- [Collected data]:
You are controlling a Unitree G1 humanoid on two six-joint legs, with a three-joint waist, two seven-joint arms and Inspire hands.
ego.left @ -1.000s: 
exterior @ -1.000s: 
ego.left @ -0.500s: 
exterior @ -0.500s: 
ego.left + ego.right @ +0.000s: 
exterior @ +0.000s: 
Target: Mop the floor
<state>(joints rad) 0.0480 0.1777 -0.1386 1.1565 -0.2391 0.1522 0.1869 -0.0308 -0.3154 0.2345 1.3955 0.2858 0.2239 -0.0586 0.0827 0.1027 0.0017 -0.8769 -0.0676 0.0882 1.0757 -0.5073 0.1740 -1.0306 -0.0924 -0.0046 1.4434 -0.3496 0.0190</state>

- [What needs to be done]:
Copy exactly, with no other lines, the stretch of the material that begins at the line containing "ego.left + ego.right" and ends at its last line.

- [Solution to the exercise]:
ego.left + ego.right @ +0.000s: 
exterior @ +0.000s: 
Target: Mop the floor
<state>(joints rad) 0.0480 0.1777 -0.1386 1.1565 -0.2391 0.1522 0.1869 -0.0308 -0.3154 0.2345 1.3955 0.2858 0.2239 -0.0586 0.0827 0.1027 0.0017 -0.8769 -0.0676 0.0882 1.0757 -0.5073 0.1740 -1.0306 -0.0924 -0.0046 1.4434 -0.3496 0.0190</state>

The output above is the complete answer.